Laboratory of Computational Chemistry and Biochemistry, Institute of Chemical Sciences and Engineering, École Polytechnique Fédérale de Lausanne (EPFL), CH-1015Lausanne, Switzerland.
J Chem Theory Comput. 2023 Feb 14;19(3):1080-1097. doi: 10.1021/acs.jctc.2c01078. Epub 2023 Jan 24.
Identification of the most stable structure(s) of a system is a prerequisite for the calculation of any of its properties from first-principles. However, even for relatively small molecules, exhaustive explorations of the potential energy surface (PES) are severely hampered by the dimensionality bottleneck. In this work, we address the challenging task of efficiently sampling realistic low-lying peptide coordinates by resorting to a surrogate based genetic algorithm (GA)/density functional theory (DFT) approach (sGADFT) in which promising candidates provided by the GA are ultimately optimized with DFT. We provide a benchmark of several computational methods (GAFF, AMOEBApro13, PM6, PM7, DFTB3-D3(BJ)) as possible prescanning surrogates and apply sGADFT to two test case systems that are (i) two isomer families of the protonated Gly-Pro-Gly-Gly tetrapeptide (Masson, A.; 2015, 26, 1444-1454) and (ii) the doubly protonated cyclic decapeptide gramicidin S (Nagornova, N. S.; 2010, 132, 4040-4041). We show that our GA procedure can correctly identify low-energy minima in as little as a few hours. Subsequent refinement of surrogate low-energy structures within a given energy threshold (≤10 kcal/mol (i), ≤5 kcal/mol (ii)) via DFT relaxation invariably led to the identification of the most stable structures as determined from high-resolution infrared (IR) spectroscopy at low temperature. The sGADFT method therefore constitutes a highly efficient route for the screening of realistic low-lying peptide structures in the gas phase as needed for instance for the interpretation and assignment of experimental IR spectra.

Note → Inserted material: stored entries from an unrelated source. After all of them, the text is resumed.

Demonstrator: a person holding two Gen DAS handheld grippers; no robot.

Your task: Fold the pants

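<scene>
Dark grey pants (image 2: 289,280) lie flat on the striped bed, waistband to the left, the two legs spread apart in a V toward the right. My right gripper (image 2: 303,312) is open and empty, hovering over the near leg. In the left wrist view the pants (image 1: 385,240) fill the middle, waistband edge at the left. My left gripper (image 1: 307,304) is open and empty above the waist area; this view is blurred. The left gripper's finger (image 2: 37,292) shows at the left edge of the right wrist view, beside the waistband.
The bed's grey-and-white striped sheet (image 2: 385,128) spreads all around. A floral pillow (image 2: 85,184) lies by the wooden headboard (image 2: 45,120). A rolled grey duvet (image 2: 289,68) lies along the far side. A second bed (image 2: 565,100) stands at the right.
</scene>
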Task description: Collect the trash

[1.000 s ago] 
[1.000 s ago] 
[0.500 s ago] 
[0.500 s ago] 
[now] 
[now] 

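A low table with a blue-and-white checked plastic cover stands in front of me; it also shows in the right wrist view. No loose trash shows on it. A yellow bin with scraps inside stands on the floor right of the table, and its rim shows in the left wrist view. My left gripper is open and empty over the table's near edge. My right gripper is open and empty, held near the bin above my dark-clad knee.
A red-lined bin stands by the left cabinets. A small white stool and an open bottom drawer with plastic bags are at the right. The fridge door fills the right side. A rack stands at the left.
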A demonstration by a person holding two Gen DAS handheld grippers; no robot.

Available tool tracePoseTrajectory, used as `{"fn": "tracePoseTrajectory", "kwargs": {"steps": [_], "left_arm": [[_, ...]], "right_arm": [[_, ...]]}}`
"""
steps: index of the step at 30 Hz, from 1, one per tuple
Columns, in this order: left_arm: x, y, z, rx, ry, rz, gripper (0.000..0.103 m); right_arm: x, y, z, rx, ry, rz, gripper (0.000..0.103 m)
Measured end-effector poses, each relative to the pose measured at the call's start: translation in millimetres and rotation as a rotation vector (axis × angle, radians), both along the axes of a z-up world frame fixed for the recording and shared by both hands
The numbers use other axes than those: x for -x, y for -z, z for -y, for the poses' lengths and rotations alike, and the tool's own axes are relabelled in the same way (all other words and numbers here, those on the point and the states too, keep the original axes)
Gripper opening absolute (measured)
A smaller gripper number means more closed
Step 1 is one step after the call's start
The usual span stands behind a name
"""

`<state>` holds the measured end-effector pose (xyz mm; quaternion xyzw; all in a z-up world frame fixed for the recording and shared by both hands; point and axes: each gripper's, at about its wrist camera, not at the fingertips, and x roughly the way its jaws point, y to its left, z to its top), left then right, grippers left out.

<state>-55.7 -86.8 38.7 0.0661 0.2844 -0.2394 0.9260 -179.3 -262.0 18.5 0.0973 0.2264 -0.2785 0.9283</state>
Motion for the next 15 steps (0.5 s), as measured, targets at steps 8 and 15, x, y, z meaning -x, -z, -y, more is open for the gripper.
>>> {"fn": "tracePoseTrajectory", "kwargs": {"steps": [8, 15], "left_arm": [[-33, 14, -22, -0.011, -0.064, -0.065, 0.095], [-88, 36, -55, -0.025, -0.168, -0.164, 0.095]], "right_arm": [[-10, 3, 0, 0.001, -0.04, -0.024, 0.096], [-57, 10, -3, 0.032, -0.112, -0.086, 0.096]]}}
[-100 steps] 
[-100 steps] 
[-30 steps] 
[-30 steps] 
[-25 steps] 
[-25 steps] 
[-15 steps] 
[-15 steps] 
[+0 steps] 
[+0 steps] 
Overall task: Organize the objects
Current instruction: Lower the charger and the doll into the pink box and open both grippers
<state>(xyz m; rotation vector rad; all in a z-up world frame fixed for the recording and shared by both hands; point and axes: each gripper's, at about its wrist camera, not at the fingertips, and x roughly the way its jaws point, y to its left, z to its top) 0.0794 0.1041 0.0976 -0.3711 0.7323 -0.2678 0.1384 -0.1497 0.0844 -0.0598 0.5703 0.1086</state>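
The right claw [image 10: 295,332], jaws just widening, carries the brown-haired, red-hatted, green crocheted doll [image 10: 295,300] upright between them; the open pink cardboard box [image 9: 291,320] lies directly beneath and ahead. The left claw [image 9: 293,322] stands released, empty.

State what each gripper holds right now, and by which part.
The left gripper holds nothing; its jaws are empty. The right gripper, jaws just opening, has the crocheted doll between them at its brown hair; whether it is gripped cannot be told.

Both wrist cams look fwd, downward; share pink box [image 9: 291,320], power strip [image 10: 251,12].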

确定体系最稳定的结构是从第一性原理计算其任何性质的前提。然而,即使对于相对较小的分子,通过全枚举势能面(PES)的方法也受到维数瓶颈的严重限制。在这项工作中,我们通过基于替代的遗传算法(GA)/密度泛函理论(DFT)方法(sGADFT)来解决高效采样真实低能肽坐标的具有挑战性的任务,其中 GA 提供的有希望的候选者最终通过 DFT 进行优化。我们提供了几种计算方法(GAFF、AMOEBApro13、PM6、PM7、DFTB3-D3(BJ))作为可能的预扫描替代物的基准,并将 sGADFT 应用于两个测试案例系统,即(i)质子化 Gly-Pro-Gly-Gly 四肽的两个异构体家族(Masson,A.;2015 年,26,1444-1454)和(ii)双质子化环十肽杆菌肽 S(Nagornova,N. S.;2010 年,132,4040-4041)。我们表明,我们的 GA 程序可以在短短几个小时内正确识别低能极小值。通过 DFT 弛豫在给定的能量阈值(≤10 kcal/mol(i),≤5 kcal/mol(ii))内对替代低能结构进行细化,总是导致识别出最稳定的结构,如低温下的高分辨率红外(IR)光谱所确定的。因此,sGADFT 方法是筛选气相中真实低能肽结构的高效途径,例如对于实验 IR 光谱的解释和分配。